O’Hara feels now is her time to compete in Drag Race. She is in the process of starting a nonprofit to benefit other drag queens and others who work in nightlife, such as bartenders and dancers. She wants to help them financially when they are sick or can’t work. She feels Drag Race would help her accomplish her mission.

“People that work in the night industry don’t have health insurance, sick days or anything like that,” she says. I want to do that on a national level, and I can’t do that without the platform of this competition.”

The goal, besides financing others, is to raise awareness that the people entertaining you or pouring your drinks don’t get sick pay and may not have insurance to see a doctor.

Drag Race has brought the biggest and best queens and has helped them grow in the process.
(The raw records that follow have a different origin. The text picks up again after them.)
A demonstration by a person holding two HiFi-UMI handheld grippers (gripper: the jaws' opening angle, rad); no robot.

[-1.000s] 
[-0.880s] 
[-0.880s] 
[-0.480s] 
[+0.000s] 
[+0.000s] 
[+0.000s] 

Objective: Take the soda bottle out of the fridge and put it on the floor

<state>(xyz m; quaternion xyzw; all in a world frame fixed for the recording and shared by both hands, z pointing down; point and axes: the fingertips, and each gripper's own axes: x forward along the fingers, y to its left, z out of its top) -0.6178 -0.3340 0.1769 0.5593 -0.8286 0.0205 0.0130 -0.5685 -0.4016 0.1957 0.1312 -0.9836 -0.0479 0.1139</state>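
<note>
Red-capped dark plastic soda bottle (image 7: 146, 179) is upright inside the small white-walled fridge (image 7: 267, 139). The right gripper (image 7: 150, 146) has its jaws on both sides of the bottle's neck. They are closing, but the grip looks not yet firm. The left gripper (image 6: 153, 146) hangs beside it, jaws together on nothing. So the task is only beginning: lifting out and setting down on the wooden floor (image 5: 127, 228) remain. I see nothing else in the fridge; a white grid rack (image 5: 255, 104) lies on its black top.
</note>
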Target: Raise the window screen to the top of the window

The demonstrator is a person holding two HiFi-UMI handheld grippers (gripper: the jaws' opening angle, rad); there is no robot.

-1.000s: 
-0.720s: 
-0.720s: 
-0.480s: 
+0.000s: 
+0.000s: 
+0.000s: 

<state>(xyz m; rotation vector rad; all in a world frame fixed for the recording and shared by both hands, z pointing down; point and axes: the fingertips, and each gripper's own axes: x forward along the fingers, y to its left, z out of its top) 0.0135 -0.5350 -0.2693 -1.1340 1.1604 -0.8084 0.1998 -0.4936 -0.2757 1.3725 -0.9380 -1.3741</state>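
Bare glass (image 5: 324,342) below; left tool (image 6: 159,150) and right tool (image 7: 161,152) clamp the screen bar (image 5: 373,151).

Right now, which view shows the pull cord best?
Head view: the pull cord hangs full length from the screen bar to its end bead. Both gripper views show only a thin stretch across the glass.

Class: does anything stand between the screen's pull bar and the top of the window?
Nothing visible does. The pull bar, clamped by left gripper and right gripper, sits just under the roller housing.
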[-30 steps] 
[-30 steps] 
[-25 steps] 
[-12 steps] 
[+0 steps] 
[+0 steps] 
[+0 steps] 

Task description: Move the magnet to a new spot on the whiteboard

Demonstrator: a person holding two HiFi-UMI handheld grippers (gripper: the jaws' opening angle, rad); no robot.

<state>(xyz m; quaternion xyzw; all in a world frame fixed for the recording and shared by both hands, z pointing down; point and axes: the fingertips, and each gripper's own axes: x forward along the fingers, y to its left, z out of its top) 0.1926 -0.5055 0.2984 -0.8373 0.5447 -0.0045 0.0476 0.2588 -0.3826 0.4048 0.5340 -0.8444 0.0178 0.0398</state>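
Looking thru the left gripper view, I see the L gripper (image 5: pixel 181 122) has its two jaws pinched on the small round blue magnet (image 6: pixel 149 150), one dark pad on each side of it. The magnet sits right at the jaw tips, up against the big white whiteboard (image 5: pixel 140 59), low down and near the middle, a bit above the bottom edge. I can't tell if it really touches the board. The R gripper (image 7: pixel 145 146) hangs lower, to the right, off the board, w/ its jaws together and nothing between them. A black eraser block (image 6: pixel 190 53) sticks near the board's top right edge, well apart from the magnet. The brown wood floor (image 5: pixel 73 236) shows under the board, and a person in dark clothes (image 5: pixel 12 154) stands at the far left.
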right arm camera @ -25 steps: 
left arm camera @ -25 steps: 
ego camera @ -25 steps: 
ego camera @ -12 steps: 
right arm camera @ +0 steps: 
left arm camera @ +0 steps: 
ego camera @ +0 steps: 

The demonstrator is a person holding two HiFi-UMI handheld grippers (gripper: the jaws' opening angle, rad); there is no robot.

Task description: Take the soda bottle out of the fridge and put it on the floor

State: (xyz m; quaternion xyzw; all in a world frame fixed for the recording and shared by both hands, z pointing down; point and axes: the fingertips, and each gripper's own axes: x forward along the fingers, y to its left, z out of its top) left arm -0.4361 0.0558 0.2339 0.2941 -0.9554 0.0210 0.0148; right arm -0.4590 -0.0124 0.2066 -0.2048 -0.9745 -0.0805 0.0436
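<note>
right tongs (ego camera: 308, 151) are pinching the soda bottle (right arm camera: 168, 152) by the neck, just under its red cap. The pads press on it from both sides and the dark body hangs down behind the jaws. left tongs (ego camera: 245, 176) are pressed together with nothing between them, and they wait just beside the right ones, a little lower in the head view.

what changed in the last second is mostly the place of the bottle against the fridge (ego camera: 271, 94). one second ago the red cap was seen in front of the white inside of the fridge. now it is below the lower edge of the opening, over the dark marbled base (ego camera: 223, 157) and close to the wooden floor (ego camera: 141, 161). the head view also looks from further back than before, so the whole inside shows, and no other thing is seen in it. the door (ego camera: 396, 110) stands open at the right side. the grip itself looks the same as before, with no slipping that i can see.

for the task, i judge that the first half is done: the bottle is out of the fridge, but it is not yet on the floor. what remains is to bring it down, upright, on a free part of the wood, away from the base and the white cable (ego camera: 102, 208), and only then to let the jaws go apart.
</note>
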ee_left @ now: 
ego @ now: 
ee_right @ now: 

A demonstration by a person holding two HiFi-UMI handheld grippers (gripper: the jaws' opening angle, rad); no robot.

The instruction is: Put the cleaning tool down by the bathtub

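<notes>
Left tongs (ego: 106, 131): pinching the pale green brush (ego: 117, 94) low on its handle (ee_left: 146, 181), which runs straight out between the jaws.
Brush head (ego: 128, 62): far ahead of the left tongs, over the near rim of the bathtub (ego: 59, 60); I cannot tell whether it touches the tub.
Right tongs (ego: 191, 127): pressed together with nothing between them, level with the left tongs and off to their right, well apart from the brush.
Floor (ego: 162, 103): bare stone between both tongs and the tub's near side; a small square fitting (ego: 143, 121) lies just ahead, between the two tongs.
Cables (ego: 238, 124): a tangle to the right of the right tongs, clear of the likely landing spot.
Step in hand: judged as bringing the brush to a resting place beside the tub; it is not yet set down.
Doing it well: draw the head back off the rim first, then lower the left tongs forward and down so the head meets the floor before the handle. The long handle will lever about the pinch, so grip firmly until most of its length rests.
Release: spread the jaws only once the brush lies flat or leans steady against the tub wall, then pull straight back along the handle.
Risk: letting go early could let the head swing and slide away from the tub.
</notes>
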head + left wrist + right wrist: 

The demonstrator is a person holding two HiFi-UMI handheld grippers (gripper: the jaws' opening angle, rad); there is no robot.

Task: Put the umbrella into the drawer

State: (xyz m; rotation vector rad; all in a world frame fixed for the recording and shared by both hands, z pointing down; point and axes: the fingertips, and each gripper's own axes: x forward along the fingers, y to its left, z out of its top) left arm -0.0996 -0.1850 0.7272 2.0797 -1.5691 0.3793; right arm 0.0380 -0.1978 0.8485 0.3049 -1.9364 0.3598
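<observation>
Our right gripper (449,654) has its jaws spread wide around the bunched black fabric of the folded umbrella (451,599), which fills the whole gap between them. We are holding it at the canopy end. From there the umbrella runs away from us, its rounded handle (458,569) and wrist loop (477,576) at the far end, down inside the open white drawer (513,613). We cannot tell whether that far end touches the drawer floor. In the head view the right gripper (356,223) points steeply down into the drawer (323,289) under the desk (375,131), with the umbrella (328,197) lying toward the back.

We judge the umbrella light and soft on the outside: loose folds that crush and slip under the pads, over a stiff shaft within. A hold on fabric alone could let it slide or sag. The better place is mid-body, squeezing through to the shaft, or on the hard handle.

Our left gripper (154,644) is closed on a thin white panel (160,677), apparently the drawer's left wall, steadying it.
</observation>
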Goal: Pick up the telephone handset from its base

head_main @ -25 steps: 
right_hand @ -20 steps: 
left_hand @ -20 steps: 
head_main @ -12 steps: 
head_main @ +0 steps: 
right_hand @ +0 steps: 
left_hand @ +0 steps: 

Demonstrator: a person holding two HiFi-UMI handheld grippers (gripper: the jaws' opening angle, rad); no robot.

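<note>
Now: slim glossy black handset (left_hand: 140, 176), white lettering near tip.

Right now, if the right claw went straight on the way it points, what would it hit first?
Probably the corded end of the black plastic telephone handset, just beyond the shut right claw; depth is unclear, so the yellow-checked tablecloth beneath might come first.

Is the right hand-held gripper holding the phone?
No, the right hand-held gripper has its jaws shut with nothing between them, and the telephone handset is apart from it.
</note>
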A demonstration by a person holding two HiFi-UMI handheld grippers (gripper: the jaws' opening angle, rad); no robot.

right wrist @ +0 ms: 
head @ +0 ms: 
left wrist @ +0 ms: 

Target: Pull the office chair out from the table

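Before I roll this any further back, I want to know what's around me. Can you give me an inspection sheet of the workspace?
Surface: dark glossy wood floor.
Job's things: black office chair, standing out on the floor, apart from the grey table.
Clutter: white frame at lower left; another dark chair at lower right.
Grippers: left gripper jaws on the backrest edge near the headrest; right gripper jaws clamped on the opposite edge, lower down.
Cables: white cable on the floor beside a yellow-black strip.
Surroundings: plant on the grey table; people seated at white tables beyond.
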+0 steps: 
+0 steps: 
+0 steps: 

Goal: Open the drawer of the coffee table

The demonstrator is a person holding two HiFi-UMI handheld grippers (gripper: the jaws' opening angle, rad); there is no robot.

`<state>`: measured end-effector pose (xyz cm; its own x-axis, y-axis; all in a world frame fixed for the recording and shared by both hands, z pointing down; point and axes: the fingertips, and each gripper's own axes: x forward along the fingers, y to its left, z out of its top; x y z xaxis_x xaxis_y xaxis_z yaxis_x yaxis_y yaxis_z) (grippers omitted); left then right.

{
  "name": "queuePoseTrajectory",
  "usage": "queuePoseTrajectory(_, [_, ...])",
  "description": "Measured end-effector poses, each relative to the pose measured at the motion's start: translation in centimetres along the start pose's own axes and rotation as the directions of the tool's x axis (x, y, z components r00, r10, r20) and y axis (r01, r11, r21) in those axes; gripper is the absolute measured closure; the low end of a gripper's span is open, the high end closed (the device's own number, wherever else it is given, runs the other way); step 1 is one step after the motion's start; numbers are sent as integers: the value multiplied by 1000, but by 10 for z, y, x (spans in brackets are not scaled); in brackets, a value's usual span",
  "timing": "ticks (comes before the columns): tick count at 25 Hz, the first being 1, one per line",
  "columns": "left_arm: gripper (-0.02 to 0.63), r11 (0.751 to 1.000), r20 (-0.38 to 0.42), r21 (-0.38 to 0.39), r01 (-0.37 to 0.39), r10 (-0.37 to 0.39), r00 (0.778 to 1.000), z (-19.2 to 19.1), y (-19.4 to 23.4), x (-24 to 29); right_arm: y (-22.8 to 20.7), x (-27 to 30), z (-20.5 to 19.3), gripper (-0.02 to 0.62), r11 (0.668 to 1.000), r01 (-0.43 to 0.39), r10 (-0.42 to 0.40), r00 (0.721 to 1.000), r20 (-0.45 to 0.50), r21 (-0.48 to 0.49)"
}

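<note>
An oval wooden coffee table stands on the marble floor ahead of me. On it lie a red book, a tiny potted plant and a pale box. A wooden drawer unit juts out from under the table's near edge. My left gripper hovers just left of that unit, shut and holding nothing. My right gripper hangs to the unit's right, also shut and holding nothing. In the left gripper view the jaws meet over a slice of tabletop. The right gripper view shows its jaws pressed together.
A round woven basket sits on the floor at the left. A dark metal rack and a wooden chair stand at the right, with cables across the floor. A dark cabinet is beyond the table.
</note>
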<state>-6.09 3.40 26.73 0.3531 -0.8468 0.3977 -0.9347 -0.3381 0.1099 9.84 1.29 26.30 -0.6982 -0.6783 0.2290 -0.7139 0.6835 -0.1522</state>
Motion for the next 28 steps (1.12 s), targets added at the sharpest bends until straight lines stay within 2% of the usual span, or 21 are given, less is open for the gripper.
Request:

O’Hara sees herself as a queen who is still growing, learning and falling in love with drag again and again. She believes staying true to herself and understanding that there is room for growth will help her stand out amongst her competitors.

“I hope to inspire anybody that is second-guessing their potential or thinking, ‘This is all I can be or all I’m ever going to ever be,’” she says. “I’m hoping to inspire people that have an inkling that there is something greater they can be doing in their lives but are maybe delaying or are not motivated enough to reach for that.”

Ru Paul's Drag Race airs 7 p.m. Thursdays on VH1.